====== GIVEN DATA ======

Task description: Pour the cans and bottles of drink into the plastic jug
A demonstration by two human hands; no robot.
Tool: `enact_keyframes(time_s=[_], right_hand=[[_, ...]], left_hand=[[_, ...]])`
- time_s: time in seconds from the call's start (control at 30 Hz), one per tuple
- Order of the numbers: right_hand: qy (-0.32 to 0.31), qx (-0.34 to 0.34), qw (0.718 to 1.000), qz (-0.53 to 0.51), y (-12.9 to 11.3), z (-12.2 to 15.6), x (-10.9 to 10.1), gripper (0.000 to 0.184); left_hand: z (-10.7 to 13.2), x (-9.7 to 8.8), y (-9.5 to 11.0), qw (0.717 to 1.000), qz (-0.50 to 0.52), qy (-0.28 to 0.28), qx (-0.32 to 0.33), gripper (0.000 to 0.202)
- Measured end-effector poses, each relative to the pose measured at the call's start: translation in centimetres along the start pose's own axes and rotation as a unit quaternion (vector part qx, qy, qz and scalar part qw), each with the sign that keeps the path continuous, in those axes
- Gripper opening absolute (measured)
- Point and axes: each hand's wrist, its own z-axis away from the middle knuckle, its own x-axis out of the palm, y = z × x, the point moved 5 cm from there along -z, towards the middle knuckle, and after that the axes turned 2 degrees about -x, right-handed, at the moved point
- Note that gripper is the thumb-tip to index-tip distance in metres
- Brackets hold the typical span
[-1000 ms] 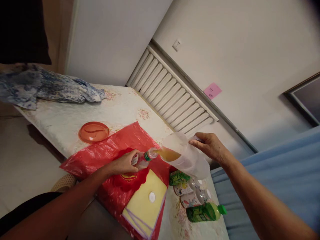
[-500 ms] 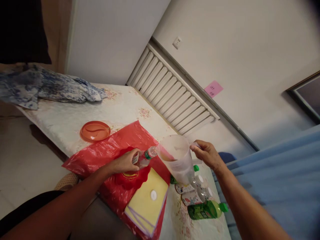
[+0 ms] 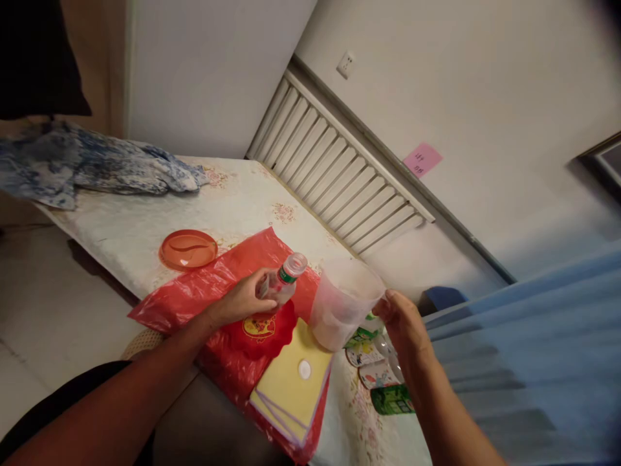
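My left hand (image 3: 245, 299) is closed around a small clear glass bottle (image 3: 279, 288) with a green neck band; its mouth is uncapped and leans up to the right. My right hand (image 3: 405, 323) grips the handle of a translucent plastic pitcher (image 3: 337, 317), tilted and just right of the bottle. The two vessels are apart. Beneath the bottle lies a red scalloped piece (image 3: 259, 331) with a yellow print. A folded yellow cloth (image 3: 284, 388) sits below the pitcher, a white cap (image 3: 304, 369) on top. Under these spreads a red plastic bag (image 3: 189, 294).
An orange divided dish (image 3: 188, 250) stands left on the flowered tablecloth (image 3: 237, 194). Patterned cans (image 3: 378, 375) and a green bottle (image 3: 392, 400) are at the right, partly behind my right arm. A radiator (image 3: 334, 168) lines the wall; a blue curtain (image 3: 548, 343) hangs right.
The bottle has moved up and turned more upright, its mouth now away from the pitcher's rim. The pitcher has changed its tilt. My view has shifted slightly.
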Motion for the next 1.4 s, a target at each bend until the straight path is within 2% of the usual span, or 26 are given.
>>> enact_keyframes(time_s=[0.1,0.23,0.33,0.43,0.53,0.63,0.73,0.87,1.0,1.1,1.2,1.27,1.4], right_hand=[[0.058,0.004,0.995,-0.085,0.7,0.5,1.1,0.04],[0.117,0.015,0.978,-0.174,2.0,1.2,3.6,0.039],[0.132,0.034,0.969,-0.208,3.3,1.6,6.0,0.041],[0.13,0.038,0.968,-0.211,4.5,1.6,8.4,0.042],[0.108,0.024,0.98,-0.167,5.8,1.5,10.5,0.042],[0.086,0.003,0.99,-0.111,7.2,1.6,12.1,0.042],[0.092,-0.016,0.988,-0.122,8.5,2.1,12.8,0.041],[0.086,-0.033,0.985,-0.143,9.5,3.1,12.4,0.038],[0.077,-0.01,0.994,-0.075,10.7,4.2,9.8,0.042],[0.108,0.043,0.992,0.045,13.2,5.6,6.4,0.048],[0.079,0.062,0.97,0.222,15.8,7.9,4.0,0.052],[0.046,0.052,0.952,0.297,17.1,9.7,3.4,0.051],[-0.019,0.005,0.931,0.365,18.0,12.4,4.2,0.042]], left_hand=[[0.0,-1.1,1.2,0.999,0.007,0.02,0.032,0.054],[-0.1,-3.6,1.6,0.987,-0.004,0.152,0.049,0.056],[0.0,-5.0,1.6,0.969,-0.015,0.242,0.051,0.052],[0.3,-5.9,1.6,0.952,-0.024,0.303,0.035,0.047],[0.6,-6.4,1.8,0.942,-0.032,0.333,0.017,0.046],[0.7,-6.5,1.8,0.943,-0.032,0.332,0.011,0.047],[0.7,-6.5,1.7,0.943,-0.029,0.33,0.015,0.049],[0.8,-6.5,1.5,0.942,-0.03,0.333,0.021,0.049],[0.8,-6.5,1.5,0.94,-0.031,0.34,0.019,0.05],[0.8,-6.6,1.5,0.939,-0.034,0.342,0.02,0.05],[0.8,-6.6,1.5,0.938,-0.038,0.344,0.012,0.05],[0.9,-6.5,1.5,0.938,-0.04,0.344,0.005,0.049],[0.9,-6.3,1.7,0.94,-0.046,0.339,0.007,0.049]])
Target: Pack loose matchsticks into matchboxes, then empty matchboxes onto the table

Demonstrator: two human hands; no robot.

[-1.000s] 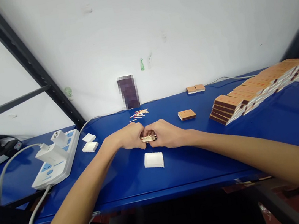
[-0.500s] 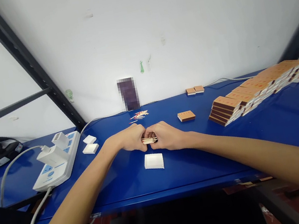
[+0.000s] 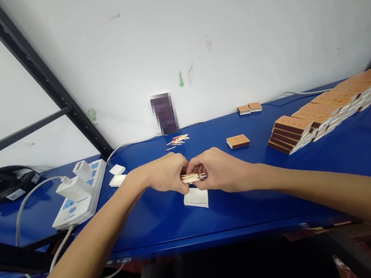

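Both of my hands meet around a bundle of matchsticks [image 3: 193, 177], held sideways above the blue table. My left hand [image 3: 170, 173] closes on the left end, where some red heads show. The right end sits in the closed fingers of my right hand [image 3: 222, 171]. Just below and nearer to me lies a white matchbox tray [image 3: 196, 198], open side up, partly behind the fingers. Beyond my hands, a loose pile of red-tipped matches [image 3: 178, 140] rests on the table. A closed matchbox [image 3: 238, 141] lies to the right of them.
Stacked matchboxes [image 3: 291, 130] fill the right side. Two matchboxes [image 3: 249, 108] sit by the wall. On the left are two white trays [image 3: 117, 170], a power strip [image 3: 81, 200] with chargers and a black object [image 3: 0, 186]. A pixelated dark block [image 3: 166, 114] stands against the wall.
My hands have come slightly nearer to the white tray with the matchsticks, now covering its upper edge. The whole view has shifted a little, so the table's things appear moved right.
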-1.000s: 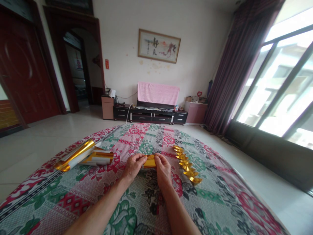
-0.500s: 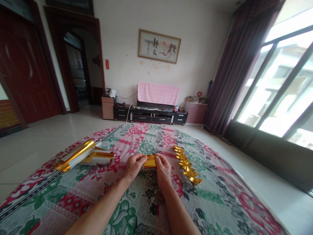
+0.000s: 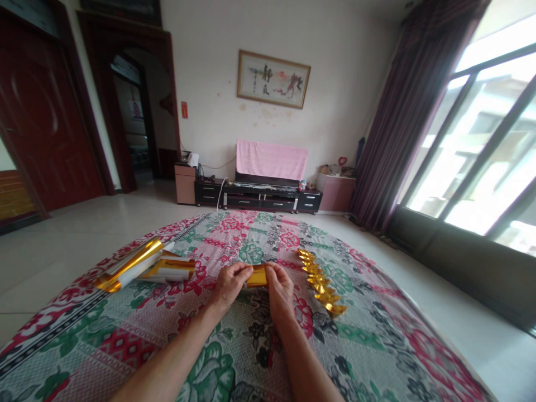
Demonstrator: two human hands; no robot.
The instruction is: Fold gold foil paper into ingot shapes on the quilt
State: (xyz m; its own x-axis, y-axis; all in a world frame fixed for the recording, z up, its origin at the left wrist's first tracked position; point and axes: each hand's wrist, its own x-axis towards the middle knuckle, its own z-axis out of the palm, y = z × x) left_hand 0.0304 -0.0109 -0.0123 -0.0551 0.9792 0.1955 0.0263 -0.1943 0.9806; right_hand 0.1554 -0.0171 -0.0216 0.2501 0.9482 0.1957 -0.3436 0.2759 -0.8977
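Note:
Between my two hands is a small piece of gold foil paper [image 3: 259,276], stretched flat just above the cloth. My left hand [image 3: 229,286] pinches its left end between thumb and fingers. At the right end, my right hand [image 3: 280,283] grips it the same way. To the right stands a row of folded gold paper ingots [image 3: 319,282], nested one against another. Off to the left lie curled gold foil sheets [image 3: 129,265] with white undersides, beside a flatter stack of the same sheets [image 3: 171,269].
A flowered red, green and grey cloth [image 3: 201,357] covers the round surface under my hands. Beyond it stand a low black TV cabinet [image 3: 259,199] and a pink cloth [image 3: 272,159] draped over something. A purple curtain [image 3: 414,123] hangs by the window at right.
The gold foil paper between my hands looks smoother and flatter along its top edge. My hands have hardly moved; the ingots and sheets stay in place.

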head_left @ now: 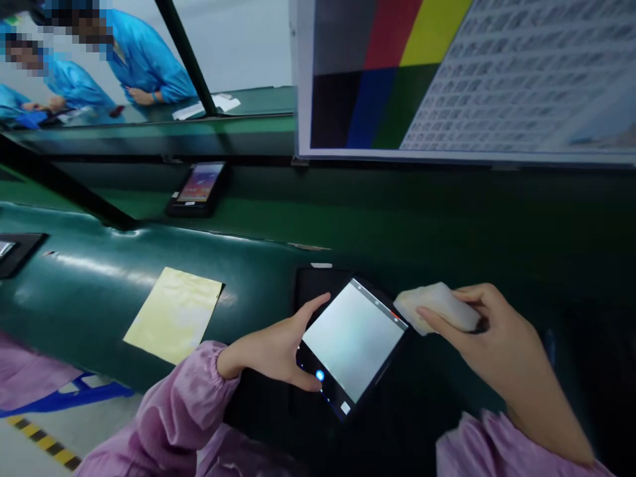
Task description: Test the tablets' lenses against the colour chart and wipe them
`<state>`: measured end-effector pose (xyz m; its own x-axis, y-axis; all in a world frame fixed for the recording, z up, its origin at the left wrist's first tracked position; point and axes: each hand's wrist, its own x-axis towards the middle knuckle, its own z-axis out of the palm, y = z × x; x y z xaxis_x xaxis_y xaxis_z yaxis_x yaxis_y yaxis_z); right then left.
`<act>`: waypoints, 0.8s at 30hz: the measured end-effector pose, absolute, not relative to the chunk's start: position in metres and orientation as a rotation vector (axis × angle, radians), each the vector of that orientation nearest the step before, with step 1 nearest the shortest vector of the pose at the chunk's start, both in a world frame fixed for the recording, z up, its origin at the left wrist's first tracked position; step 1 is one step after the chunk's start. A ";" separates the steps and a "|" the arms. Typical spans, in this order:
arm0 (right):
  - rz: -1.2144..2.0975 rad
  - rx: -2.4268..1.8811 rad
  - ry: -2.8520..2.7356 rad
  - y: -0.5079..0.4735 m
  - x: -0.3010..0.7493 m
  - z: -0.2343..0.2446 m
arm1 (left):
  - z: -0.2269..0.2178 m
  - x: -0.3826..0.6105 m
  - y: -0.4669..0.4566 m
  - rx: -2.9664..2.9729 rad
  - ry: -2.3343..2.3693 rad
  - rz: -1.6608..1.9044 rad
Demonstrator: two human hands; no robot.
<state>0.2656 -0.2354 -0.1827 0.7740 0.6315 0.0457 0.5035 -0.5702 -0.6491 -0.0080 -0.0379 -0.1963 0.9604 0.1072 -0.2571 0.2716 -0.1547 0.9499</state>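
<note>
My left hand (281,351) grips the left edge of a black touchscreen handheld device (355,341), its thumb near the lower controls. The lit screen looks like a camera app, with a pale, nearly blank picture and a round blue-white button. The device is tilted over a dark tray or mat (308,285). Just right of its upper corner, my right hand (489,338) pinches a white, rounded block (437,306), whose material I cannot make out. A small gap seems to separate block and device. Both arms wear pink sleeves.
A yellow sheet (173,315) lies left on the green tabletop (99,265). Another black device (199,189) rests on the shelf behind. A colour-and-pattern chart (392,79) stands upright at the back. People in blue coats (149,59) lean over the far bench. A dark post (69,182) stands left.
</note>
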 end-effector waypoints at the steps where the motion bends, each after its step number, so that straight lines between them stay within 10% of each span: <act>1: 0.244 -2.298 -0.848 -0.235 0.266 -0.183 | -0.196 -0.008 -0.038 1.688 0.312 -0.141; 24: 0.050 -2.272 -0.556 -0.233 0.271 -0.183 | -0.216 -0.057 -0.092 1.297 0.736 0.249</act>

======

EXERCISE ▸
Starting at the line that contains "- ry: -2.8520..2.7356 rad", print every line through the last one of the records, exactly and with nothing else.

RESPONSE BELOW ▸
  - ry: -2.8520..2.7356 rad
  - y: -0.5079..0.4735 m
  - x: -0.3010..0.7493 m
  - z: -0.2343..0.2446 m
arm1 (left):
  - z: -0.2269..0.2178 m
  - x: -0.3826..0.6105 m
  - y: -0.4669..0.4566 m
  - rx: -2.9664..2.9729 rad
  - ry: -2.3343..2.3693 rad
  - rz: -1.6608..1.9044 rad
Demonstrator: two human hands; no robot.
<state>0.2656 -0.2354 -0.1827 0.7740 0.6315 0.0457 0.5035 -0.5702 -0.6491 -0.0080 -0.0379 -0.1963 0.9604 0.1072 -0.2571 0.2716 -0.1547 0.9499</state>
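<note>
My left hand (281,351) grips the left edge of a black touchscreen handheld device (355,341), its thumb near the lower controls. The lit screen looks like a camera app, with a pale, nearly blank picture and a round blue-white button. The device is tilted over a dark tray or mat (308,285). Just right of its upper corner, my right hand (489,338) pinches a white, rounded block (437,306), whose material I cannot make out. A small gap seems to separate block and device. Both arms wear pink sleeves.
A yellow sheet (173,315) lies left on the green tabletop (99,265). Another black device (199,189) rests on the shelf behind. A colour-and-pattern chart (392,79) stands upright at the back. People in blue coats (149,59) lean over the far bench. A dark post (69,182) stands left.
</note>
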 end-effector waypoints at the steps where the motion bends, each after its step number, so that straight lines between them stay within 10% of each span: <act>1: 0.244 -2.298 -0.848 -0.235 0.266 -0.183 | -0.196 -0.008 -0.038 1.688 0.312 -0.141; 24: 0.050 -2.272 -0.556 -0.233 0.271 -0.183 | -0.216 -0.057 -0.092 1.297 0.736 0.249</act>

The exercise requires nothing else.